When you have gone through the records, report how many lines include "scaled", giving the number and nothing more.

[Extracted data entries]
-----

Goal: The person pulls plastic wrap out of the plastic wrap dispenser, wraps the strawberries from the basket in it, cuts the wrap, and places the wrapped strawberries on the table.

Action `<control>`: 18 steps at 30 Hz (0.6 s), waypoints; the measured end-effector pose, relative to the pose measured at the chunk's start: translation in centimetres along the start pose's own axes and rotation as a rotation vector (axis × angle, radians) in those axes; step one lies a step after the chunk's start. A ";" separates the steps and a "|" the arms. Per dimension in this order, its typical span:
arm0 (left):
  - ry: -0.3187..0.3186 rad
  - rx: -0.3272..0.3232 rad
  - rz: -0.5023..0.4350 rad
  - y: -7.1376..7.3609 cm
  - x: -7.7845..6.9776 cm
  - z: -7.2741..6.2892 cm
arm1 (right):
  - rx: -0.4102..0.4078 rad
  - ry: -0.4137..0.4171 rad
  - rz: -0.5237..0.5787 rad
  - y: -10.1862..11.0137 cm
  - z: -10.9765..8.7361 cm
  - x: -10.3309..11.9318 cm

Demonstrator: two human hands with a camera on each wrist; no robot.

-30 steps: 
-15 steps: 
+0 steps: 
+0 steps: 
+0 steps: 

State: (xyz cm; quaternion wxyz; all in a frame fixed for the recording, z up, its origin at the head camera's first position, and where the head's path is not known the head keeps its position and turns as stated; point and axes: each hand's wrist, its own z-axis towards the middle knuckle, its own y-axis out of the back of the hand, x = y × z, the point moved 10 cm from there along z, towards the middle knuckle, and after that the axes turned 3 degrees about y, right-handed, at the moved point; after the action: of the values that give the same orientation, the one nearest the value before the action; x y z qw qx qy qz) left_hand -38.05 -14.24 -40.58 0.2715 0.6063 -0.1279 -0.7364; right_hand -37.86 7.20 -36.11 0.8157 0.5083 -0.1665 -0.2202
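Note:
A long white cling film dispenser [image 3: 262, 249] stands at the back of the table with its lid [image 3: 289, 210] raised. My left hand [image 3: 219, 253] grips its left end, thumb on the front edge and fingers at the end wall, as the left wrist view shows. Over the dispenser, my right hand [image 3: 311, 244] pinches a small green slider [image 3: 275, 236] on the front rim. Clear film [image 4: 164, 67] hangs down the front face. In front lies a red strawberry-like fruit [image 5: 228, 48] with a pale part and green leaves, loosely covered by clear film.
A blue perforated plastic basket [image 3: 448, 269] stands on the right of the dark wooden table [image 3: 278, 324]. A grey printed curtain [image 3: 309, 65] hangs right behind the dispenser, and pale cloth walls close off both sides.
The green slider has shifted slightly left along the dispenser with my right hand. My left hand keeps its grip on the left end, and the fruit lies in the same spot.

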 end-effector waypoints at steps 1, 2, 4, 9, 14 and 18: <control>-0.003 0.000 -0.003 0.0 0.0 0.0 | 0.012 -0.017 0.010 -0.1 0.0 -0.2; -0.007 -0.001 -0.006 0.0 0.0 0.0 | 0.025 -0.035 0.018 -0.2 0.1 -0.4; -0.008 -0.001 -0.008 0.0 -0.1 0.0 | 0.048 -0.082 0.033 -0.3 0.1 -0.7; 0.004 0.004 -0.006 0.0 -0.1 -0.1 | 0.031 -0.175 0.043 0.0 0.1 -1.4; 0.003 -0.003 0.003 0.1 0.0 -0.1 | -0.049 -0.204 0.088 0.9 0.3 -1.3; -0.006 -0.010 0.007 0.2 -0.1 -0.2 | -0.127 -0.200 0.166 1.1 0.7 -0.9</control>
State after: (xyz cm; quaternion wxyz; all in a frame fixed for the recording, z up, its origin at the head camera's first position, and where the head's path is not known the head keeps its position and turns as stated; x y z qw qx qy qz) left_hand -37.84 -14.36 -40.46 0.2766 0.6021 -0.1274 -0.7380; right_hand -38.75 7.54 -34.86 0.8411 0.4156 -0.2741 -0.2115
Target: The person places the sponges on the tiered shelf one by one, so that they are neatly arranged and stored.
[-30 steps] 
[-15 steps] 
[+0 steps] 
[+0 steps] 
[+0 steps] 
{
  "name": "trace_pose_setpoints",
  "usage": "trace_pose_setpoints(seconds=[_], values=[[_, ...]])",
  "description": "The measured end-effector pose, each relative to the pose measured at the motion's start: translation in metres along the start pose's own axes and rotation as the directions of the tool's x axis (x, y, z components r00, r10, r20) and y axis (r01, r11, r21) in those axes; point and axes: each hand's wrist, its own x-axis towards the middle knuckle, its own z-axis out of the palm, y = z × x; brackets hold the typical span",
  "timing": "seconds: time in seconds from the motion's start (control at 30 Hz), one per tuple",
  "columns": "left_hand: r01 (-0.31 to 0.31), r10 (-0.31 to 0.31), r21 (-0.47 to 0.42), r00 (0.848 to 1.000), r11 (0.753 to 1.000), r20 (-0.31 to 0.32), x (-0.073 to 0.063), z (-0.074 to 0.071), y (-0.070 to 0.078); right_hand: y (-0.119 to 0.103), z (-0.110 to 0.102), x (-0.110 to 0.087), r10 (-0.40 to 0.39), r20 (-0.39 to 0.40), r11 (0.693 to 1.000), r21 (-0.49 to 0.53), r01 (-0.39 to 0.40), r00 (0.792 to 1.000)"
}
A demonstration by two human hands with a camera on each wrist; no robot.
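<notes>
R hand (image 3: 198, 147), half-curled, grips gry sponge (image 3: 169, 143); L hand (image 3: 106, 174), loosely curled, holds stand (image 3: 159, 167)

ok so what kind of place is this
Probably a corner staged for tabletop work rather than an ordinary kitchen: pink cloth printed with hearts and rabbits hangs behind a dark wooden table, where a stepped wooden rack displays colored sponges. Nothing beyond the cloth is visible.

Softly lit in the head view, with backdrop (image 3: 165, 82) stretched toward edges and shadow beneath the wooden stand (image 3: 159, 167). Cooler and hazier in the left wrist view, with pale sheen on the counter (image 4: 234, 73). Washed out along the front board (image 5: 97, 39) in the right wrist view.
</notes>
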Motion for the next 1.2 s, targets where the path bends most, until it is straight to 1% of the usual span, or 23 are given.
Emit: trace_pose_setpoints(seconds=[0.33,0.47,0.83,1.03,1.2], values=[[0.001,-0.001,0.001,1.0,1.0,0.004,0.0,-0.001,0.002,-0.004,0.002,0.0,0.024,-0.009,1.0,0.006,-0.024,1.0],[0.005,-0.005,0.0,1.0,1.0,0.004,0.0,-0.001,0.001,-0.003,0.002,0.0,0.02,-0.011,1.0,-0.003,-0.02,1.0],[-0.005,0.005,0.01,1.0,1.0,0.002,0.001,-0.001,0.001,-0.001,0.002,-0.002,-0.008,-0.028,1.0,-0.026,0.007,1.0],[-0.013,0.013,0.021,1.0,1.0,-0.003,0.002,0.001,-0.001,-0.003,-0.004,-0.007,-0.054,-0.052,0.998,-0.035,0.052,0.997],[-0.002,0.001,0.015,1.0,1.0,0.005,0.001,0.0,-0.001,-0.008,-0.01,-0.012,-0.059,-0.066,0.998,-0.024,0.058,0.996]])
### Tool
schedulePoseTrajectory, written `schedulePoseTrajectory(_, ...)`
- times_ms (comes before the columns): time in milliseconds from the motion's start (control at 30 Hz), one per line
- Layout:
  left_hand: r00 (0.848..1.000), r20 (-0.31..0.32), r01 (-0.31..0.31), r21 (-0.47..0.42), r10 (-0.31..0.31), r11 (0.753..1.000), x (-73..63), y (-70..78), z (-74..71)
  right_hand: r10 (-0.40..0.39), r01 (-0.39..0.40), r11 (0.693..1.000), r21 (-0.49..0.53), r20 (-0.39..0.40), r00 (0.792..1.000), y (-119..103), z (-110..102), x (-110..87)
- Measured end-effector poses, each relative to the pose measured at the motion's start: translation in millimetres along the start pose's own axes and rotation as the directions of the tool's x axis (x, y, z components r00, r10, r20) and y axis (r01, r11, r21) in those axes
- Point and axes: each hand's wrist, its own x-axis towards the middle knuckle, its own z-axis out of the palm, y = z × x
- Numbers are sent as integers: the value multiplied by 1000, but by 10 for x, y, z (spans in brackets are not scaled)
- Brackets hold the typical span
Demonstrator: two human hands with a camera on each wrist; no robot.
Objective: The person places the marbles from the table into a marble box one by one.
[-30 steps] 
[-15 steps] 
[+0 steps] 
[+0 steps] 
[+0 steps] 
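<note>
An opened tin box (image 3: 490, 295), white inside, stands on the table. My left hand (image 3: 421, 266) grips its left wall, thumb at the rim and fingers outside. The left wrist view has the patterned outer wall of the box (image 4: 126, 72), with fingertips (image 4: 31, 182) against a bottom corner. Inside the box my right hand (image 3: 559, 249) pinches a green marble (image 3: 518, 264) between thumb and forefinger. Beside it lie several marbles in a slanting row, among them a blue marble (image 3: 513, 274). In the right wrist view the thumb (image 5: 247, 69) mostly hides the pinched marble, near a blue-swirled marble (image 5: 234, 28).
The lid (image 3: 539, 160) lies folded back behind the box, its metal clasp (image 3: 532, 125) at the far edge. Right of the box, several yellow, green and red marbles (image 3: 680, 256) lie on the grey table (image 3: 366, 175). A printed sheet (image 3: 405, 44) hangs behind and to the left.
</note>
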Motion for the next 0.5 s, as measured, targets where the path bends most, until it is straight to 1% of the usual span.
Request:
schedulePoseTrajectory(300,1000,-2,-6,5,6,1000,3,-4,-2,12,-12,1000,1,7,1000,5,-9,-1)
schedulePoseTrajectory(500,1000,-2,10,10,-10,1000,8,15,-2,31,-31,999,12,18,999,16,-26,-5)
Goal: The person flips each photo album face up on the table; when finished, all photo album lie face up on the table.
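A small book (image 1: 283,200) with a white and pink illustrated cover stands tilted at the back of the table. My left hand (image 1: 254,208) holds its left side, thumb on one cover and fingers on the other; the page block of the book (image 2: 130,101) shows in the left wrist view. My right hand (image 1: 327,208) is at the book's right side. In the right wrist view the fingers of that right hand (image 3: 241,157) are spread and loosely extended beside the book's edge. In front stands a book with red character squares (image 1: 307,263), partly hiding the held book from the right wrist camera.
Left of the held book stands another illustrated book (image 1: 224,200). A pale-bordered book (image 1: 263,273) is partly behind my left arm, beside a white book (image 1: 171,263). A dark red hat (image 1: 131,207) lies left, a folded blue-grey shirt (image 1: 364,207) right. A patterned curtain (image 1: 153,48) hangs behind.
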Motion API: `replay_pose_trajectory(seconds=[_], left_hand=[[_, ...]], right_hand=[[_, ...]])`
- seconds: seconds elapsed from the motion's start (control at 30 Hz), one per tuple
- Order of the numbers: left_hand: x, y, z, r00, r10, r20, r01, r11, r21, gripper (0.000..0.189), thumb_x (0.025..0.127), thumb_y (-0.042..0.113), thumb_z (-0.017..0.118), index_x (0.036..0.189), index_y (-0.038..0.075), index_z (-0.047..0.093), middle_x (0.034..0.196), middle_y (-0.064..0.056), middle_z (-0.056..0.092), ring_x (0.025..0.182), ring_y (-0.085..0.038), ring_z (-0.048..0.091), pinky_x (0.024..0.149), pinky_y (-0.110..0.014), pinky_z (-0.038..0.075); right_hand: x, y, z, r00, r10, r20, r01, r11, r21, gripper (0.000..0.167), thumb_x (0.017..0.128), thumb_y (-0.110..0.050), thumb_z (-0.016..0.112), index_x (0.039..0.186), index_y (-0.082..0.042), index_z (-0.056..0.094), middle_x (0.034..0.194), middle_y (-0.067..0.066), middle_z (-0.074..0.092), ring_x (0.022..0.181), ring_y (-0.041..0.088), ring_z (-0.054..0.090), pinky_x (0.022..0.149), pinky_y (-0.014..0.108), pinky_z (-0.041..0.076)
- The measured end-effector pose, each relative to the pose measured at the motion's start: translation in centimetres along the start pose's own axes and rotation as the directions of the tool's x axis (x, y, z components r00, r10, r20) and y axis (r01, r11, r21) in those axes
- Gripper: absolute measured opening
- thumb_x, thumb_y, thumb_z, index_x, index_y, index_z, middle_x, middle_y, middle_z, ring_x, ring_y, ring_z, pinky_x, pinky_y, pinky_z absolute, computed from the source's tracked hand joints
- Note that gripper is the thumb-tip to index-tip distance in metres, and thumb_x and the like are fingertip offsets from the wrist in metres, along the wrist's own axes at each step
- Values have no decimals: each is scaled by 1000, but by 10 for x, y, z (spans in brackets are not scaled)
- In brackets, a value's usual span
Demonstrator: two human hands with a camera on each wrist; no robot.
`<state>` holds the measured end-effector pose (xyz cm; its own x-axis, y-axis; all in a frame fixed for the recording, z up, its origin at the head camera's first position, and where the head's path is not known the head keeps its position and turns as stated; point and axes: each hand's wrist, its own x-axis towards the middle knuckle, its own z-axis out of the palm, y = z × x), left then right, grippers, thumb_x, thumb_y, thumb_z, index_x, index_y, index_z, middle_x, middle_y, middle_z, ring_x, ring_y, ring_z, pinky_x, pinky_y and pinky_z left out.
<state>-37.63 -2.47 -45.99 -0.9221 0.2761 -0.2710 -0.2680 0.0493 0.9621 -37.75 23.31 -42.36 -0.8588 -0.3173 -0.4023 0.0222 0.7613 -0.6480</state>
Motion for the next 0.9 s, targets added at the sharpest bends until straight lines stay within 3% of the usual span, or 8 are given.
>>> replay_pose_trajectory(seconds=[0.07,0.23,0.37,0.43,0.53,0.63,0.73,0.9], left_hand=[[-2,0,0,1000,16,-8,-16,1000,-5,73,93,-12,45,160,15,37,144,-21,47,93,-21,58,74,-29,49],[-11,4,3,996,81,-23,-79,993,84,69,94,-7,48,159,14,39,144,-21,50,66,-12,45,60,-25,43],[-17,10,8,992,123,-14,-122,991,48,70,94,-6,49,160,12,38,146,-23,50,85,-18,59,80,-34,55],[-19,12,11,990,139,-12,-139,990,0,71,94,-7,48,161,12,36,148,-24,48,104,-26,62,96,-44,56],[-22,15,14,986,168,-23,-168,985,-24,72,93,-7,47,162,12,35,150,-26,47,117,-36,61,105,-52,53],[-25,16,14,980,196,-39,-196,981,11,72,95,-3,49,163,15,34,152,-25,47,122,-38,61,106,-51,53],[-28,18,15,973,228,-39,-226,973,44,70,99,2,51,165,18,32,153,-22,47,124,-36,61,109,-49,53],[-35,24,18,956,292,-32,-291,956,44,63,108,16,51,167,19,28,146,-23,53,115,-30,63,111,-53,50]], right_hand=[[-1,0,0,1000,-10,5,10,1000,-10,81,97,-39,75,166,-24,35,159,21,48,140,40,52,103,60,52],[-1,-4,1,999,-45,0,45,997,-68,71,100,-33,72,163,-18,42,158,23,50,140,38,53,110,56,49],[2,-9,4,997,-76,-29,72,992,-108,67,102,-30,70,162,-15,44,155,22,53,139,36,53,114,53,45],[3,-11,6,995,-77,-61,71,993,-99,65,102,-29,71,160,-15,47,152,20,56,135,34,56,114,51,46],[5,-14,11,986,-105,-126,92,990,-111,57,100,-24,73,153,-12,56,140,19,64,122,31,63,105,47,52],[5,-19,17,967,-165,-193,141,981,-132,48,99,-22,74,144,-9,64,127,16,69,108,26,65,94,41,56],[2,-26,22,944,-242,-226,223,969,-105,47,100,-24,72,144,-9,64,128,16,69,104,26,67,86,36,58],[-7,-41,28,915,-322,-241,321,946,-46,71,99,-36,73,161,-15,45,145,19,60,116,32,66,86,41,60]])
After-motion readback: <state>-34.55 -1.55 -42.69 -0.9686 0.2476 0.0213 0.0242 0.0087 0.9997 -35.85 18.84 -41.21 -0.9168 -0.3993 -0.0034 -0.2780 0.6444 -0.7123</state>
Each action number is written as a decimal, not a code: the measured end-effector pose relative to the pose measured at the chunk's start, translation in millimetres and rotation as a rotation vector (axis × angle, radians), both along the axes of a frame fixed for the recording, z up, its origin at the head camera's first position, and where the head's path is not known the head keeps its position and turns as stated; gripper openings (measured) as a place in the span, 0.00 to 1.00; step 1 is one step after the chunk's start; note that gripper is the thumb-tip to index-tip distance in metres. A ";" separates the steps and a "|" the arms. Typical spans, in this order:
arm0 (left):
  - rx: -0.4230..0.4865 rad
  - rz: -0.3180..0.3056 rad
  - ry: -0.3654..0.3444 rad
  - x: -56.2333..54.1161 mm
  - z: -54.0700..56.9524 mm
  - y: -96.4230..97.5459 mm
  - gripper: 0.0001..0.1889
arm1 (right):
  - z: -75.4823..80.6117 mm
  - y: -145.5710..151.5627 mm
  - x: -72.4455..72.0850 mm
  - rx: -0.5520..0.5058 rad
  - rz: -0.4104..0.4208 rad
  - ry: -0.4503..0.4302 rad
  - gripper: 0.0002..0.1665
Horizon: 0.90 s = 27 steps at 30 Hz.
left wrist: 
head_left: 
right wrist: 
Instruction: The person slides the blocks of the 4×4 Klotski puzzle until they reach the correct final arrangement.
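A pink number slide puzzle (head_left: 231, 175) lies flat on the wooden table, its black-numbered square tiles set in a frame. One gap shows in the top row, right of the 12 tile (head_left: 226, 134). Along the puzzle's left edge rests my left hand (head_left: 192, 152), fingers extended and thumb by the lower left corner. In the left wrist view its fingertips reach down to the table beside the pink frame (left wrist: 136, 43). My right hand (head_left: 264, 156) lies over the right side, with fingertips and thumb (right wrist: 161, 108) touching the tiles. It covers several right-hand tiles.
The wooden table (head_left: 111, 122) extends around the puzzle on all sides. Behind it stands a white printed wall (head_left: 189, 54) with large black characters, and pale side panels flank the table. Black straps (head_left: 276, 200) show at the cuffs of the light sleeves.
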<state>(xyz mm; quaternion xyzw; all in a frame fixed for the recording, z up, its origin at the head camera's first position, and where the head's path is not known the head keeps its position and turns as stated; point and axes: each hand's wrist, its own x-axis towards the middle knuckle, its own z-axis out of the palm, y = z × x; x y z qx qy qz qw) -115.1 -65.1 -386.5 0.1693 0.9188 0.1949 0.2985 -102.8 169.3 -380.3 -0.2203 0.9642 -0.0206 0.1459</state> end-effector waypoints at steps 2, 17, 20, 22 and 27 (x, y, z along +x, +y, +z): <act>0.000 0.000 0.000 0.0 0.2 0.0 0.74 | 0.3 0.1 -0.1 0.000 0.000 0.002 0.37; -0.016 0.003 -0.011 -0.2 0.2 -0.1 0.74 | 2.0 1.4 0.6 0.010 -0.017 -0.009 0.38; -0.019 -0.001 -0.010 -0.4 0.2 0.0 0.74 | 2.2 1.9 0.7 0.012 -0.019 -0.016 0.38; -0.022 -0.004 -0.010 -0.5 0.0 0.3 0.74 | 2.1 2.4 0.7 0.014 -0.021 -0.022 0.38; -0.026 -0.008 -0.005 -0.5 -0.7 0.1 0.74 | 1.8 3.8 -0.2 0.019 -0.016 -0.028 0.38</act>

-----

**ANSWER:**
2